The paper talks about midwives who "operate in a risk-focused paradigm" in ways that leave women feeling unsupported — not because those midwives don't care, but because the system they work within has positioned risk management as the primary task. When your job is to find what's wrong, it's hard to also be the person who says: your body knows how to do this.
This is a structural problem. And it has a patriarchal architecture. The medical model that placed the doctor above the midwife, the clinical above the relational, the measurable above the experiential — that model was not built on evidence. It was built on power. The good news is that power structures can change. The less good news is that they don't change on their own.
How Doulas support birth
This is where a doula becomes particularly valuable — not as a clinical advisor, but as a consistent, informed, emotionally attuned presence who helps you understand your options before you're in the room where decisions feel urgent. A doula helps you prepare questions. Helps you understand what the evidence does and doesn't say. Helps you hold onto your own preferences when the system is pulling in other directions.
A good doula does not tell you what to do. They help you figure out what you want to do — and support you to do it.
What needs to change
The paper concludes with a call for a shift towards what the authors describe as biopsychosocial risk assessment within relational care models. In plain language: risk conversations that are led by the midwife who knows you, grounded in your values and circumstances, and approached as an ongoing dialogue rather than a checklist. Risk assessment that includes the risks of the interventions being proposed, not just the risks they're meant to address. Decision-making that genuinely rests with the woman or birthing person.

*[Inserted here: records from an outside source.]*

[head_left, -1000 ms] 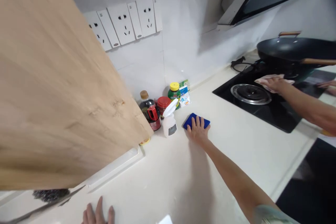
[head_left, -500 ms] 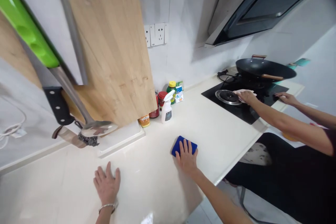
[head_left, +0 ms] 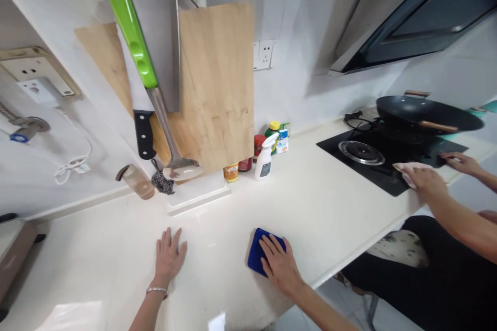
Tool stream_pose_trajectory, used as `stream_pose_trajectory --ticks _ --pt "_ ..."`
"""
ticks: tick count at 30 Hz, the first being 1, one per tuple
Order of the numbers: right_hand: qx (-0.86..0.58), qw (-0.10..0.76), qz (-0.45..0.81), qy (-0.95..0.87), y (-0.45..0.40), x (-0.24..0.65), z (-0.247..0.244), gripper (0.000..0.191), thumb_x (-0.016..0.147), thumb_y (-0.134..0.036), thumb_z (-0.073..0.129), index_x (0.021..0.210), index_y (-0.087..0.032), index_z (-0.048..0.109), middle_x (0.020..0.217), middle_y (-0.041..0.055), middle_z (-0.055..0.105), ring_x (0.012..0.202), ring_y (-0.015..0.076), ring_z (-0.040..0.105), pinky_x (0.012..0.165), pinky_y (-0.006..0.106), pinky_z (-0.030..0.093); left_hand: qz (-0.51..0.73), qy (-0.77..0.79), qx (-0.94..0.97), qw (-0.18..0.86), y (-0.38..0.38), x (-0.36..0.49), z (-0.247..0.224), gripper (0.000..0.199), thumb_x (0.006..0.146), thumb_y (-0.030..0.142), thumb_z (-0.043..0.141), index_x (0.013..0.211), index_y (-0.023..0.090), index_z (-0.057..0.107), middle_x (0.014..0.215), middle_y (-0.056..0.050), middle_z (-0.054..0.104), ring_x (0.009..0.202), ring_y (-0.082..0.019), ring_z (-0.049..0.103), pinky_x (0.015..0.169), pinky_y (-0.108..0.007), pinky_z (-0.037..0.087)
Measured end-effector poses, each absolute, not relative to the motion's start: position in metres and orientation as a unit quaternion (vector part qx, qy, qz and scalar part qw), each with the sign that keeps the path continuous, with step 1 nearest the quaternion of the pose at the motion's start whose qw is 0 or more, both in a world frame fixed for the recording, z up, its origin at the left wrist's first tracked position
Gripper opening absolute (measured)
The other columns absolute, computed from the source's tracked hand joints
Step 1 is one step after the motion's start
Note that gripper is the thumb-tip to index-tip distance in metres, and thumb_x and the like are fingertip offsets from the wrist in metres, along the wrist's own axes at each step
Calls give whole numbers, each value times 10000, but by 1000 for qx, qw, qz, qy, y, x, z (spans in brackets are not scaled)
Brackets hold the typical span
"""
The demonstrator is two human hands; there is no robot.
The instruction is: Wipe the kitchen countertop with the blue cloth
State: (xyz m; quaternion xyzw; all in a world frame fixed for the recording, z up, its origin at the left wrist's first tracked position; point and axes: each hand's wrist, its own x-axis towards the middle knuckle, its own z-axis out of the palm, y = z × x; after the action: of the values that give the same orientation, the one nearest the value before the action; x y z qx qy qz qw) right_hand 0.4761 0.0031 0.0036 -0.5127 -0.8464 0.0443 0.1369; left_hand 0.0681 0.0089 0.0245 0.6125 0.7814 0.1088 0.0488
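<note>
My right hand (head_left: 280, 265) presses on a folded blue cloth (head_left: 256, 254) that lies flat on the white countertop (head_left: 209, 279). Its fingers reach over the cloth's upper right part, with the thumb side toward the cloth's lower edge. Further left, my left hand (head_left: 169, 257) rests palm down on the bare counter, fingers spread, nothing in it. A bracelet circles that wrist. Beyond the cloth stands a white spray bottle (head_left: 264, 161), beside several jars and a small packet (head_left: 282, 141) against the wall.
At right, a co-worker's hand (head_left: 429, 185) holds a pale cloth (head_left: 408, 171) at the front edge of the black cooktop (head_left: 357, 173). A wok (head_left: 427, 111) sits at its back. A cutting board (head_left: 217, 83), cleaver (head_left: 165, 51) and green-handled ladle (head_left: 134, 44) hang at left.
My view has turned left. My right hand has drawn the blue cloth nearer to me along the counter. The co-worker's hand has moved its pale cloth from the burner toward the cooktop's front edge.
</note>
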Motion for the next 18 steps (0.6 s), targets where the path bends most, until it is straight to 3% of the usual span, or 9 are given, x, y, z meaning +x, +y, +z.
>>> stream_pose_trajectory --ticks 3,6,10,18 --pt "-389 130 52 -910 24 500 16 575 968 -240 371 1535 -177 300 1561 98 369 1460 252 296 1195 495 326 106 817 567 27 -7 40 32 582 980 443 313 1456 154 481 1610 -207 267 1519 -357 148 1215 -557 144" --pt "-326 142 51 -933 36 505 17 598 947 -225 395 1534 -165 299 1602 109 281 1491 257 218 1209 485 318 109 861 497 8 -23 24 36 605 988 468 287 1478 151 447 1601 -235 254 1508 -390 166 1193 -574 199" --pt "-391 165 42 -905 51 487 7 624 951 -256 389 1549 -148 243 1627 128 202 1494 270 200 1205 512 318 105 872 478 -16 -31 25 35 596 991 456 292 1506 177 403 1610 -217 248 1509 -388 158 1183 -585 218" --pt "-530 162 -17 -832 149 437 -2 578 951 -263 337 1500 -82 325 1589 173 277 1471 291 236 1193 505 304 111 869 483 -9 -26 24 30 608 977 472 324 1503 179 407 1623 -212 218 1502 -415 164 1179 -611 215"
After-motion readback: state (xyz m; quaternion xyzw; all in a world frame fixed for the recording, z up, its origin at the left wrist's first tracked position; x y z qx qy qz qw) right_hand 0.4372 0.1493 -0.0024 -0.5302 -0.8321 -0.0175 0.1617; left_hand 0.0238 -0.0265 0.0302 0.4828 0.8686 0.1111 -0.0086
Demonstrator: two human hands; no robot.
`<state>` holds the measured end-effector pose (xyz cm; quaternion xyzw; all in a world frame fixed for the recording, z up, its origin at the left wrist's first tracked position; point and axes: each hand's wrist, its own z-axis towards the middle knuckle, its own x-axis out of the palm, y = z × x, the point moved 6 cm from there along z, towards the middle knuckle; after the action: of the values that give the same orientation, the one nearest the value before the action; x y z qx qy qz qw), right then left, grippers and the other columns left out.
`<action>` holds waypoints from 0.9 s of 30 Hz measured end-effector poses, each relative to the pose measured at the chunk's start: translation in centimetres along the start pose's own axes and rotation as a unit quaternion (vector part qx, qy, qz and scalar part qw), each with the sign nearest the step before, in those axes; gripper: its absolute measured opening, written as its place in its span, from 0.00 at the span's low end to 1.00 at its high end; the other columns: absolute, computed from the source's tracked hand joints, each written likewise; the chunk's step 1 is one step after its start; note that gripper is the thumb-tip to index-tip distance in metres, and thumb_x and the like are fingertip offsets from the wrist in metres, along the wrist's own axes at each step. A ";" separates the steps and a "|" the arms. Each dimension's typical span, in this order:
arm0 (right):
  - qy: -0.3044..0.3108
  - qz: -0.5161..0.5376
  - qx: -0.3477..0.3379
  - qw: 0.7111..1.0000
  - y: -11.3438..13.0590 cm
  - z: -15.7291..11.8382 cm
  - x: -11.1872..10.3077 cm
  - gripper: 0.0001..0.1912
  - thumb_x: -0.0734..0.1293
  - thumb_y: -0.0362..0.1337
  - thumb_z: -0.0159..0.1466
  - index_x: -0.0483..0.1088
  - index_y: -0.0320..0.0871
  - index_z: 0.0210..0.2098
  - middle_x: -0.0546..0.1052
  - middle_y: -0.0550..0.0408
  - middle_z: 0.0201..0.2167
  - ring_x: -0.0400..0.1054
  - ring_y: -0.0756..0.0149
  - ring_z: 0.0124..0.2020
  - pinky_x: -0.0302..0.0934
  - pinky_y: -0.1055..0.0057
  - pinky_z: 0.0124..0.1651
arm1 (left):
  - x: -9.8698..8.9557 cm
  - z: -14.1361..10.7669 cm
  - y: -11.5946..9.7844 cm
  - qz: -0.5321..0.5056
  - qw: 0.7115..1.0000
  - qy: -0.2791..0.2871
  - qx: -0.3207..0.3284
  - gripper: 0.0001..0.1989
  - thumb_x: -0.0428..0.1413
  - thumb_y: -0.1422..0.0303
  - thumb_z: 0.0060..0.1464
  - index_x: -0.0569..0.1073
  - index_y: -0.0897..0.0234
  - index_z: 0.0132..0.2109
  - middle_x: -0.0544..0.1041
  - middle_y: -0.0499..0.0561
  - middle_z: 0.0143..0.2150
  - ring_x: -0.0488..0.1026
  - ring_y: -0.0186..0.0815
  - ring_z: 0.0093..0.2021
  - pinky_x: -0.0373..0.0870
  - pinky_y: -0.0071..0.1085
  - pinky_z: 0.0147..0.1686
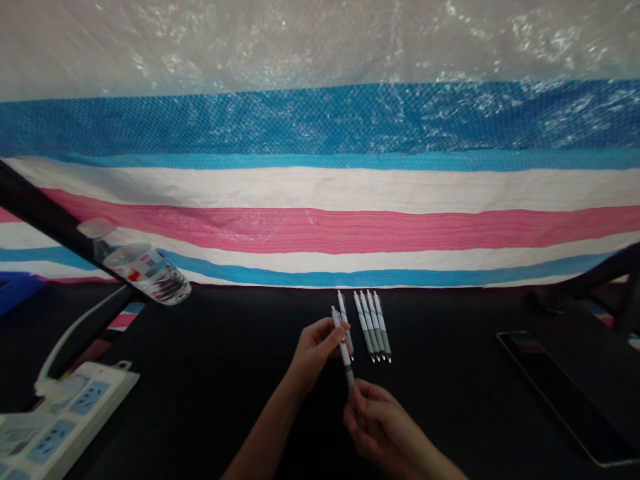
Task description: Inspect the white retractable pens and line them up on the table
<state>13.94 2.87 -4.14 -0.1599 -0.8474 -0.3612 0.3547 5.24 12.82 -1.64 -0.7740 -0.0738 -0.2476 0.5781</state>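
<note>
Both my hands hold one white pen with a grey grip [346,353], slanted over the black table. Near its clicker end, my left hand [319,340] pinches it between thumb and fingers. At the lower, grey end my right hand [376,415] has its fingers closed round the barrel, hiding the tip. Just behind the held pen lies another white pen [342,301], partly covered by my left fingers. To the right, several matching pens [373,325] lie side by side in a row, clicker ends away from me and tips toward me.
A smartphone [563,397] lies on the black table [200,387] at the right. At the left are a white power strip [95,400] with a plugged-in cable and a tilted clear plastic bottle [150,273] by a dark bar. A striped plastic sheet [320,187] hangs behind.
</note>
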 end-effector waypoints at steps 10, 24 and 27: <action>-0.004 -0.058 -0.031 0.998 0.6 -0.2 -0.2 0.25 0.70 0.56 0.58 0.60 0.43 0.39 0.79 0.53 0.21 0.65 0.70 0.10 0.43 0.82 0.10 | -0.4 0.0 -0.8 -0.053 0.998 -0.043 0.011 0.18 0.69 0.58 0.45 0.79 0.68 0.37 0.75 0.48 0.26 0.74 0.30 0.25 0.71 0.25 0.27; -0.018 -0.086 -0.024 0.996 0.8 -0.3 0.1 0.28 0.71 0.59 0.56 0.63 0.42 0.38 0.79 0.54 0.25 0.68 0.72 0.12 0.49 0.83 0.10 | -0.6 0.0 -1.0 -0.031 0.998 -0.060 0.010 0.21 0.70 0.57 0.42 0.80 0.68 0.39 0.76 0.49 0.26 0.75 0.31 0.25 0.71 0.25 0.27; -0.024 -0.124 -0.036 0.991 0.9 -0.3 0.1 0.27 0.75 0.54 0.52 0.59 0.44 0.31 0.76 0.58 0.22 0.65 0.74 0.10 0.47 0.84 0.09 | -0.7 -0.1 -0.9 -0.026 0.998 -0.053 0.009 0.20 0.69 0.57 0.44 0.80 0.68 0.40 0.76 0.49 0.27 0.75 0.31 0.26 0.72 0.26 0.28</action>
<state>14.52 3.27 -3.46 -0.0747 -0.8556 -0.4285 0.2806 4.32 13.15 -1.20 -0.7782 -0.1269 -0.2208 0.5740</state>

This is not a utopian vision. There are midwifery models doing this now. Caseloading practices. Continuity of carer schemes. Community-based midwifery teams. The evidence for them is robust and growing.
What we need is for the system to stop treating them as nice-to-haves and start treating them as the evidence-based standard of care they are. And what we need, as birth workers, is to keep saying clearly: the way things are is not the way they have to be.